# Your objective
Once the pictures are set aside, transcribe each line of the listing exactly.

(Collected data Opens)

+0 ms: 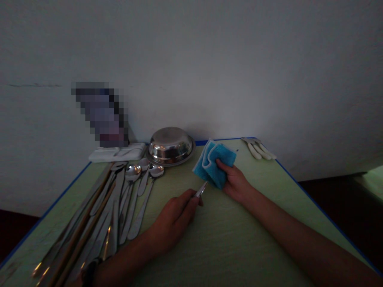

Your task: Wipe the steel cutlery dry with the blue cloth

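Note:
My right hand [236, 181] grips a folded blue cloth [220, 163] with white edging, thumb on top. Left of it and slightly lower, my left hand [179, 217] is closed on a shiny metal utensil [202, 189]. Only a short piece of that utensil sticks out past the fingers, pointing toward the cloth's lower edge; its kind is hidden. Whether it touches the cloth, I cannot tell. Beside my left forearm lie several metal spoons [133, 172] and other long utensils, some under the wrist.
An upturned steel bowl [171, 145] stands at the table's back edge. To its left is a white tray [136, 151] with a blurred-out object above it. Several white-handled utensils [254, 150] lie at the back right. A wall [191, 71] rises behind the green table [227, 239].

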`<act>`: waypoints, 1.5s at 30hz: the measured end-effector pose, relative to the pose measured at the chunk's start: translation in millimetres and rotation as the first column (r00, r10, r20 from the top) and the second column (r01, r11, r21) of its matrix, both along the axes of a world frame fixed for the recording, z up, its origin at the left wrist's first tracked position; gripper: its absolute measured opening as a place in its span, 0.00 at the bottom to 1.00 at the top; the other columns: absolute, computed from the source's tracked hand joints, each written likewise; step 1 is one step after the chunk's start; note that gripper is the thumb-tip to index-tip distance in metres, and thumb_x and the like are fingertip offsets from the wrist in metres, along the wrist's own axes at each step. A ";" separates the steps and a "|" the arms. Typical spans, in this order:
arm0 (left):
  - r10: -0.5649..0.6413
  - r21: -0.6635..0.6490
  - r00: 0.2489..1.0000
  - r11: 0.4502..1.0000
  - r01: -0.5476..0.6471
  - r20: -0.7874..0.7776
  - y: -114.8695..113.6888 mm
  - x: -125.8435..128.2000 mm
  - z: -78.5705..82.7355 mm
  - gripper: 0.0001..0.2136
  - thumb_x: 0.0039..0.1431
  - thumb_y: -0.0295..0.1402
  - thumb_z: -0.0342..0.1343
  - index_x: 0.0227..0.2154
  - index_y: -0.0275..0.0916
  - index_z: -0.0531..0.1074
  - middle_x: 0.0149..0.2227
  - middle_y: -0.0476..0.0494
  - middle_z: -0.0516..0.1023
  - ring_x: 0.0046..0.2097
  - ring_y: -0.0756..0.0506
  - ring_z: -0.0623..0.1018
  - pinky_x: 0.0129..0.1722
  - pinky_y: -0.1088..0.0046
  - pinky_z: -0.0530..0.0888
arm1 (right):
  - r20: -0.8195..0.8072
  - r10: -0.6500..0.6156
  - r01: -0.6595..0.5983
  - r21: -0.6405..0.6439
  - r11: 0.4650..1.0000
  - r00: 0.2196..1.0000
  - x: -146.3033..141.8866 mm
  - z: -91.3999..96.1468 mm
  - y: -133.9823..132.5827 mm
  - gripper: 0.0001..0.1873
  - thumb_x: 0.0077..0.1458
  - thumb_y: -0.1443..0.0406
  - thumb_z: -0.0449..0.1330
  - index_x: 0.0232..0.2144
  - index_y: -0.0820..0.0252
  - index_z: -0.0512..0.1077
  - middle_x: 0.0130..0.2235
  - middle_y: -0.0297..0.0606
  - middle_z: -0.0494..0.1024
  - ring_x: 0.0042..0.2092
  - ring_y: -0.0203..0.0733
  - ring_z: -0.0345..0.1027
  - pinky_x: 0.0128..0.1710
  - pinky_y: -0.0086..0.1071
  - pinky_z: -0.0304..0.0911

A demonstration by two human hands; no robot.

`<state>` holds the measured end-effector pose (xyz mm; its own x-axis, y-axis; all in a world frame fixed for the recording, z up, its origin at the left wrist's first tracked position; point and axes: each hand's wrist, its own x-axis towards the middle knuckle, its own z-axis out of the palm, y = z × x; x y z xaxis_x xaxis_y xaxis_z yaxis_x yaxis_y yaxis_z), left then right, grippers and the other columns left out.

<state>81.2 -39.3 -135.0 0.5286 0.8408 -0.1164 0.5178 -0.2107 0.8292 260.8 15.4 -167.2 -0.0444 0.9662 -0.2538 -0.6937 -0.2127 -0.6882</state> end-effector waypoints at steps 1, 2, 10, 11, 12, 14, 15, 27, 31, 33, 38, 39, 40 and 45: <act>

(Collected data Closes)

# Task answer
+0 ms: 

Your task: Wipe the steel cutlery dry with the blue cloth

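Note:
My right hand [236, 181] grips a folded blue cloth [220, 163] with white edging, thumb on top. Left of it and slightly lower, my left hand [179, 217] is closed on a shiny metal utensil [202, 189]. Only a short piece of that utensil sticks out past the fingers, pointing toward the cloth's lower edge; its kind is hidden. Whether it touches the cloth, I cannot tell. Beside my left forearm lie several metal spoons [133, 172] and other long utensils, some under the wrist.
An upturned steel bowl [171, 145] stands at the table's back edge. To its left is a white tray [136, 151] with a blurred-out object above it. Several white-handled utensils [254, 150] lie at the back right. A wall [191, 71] rises behind the green table [227, 239].
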
`<act>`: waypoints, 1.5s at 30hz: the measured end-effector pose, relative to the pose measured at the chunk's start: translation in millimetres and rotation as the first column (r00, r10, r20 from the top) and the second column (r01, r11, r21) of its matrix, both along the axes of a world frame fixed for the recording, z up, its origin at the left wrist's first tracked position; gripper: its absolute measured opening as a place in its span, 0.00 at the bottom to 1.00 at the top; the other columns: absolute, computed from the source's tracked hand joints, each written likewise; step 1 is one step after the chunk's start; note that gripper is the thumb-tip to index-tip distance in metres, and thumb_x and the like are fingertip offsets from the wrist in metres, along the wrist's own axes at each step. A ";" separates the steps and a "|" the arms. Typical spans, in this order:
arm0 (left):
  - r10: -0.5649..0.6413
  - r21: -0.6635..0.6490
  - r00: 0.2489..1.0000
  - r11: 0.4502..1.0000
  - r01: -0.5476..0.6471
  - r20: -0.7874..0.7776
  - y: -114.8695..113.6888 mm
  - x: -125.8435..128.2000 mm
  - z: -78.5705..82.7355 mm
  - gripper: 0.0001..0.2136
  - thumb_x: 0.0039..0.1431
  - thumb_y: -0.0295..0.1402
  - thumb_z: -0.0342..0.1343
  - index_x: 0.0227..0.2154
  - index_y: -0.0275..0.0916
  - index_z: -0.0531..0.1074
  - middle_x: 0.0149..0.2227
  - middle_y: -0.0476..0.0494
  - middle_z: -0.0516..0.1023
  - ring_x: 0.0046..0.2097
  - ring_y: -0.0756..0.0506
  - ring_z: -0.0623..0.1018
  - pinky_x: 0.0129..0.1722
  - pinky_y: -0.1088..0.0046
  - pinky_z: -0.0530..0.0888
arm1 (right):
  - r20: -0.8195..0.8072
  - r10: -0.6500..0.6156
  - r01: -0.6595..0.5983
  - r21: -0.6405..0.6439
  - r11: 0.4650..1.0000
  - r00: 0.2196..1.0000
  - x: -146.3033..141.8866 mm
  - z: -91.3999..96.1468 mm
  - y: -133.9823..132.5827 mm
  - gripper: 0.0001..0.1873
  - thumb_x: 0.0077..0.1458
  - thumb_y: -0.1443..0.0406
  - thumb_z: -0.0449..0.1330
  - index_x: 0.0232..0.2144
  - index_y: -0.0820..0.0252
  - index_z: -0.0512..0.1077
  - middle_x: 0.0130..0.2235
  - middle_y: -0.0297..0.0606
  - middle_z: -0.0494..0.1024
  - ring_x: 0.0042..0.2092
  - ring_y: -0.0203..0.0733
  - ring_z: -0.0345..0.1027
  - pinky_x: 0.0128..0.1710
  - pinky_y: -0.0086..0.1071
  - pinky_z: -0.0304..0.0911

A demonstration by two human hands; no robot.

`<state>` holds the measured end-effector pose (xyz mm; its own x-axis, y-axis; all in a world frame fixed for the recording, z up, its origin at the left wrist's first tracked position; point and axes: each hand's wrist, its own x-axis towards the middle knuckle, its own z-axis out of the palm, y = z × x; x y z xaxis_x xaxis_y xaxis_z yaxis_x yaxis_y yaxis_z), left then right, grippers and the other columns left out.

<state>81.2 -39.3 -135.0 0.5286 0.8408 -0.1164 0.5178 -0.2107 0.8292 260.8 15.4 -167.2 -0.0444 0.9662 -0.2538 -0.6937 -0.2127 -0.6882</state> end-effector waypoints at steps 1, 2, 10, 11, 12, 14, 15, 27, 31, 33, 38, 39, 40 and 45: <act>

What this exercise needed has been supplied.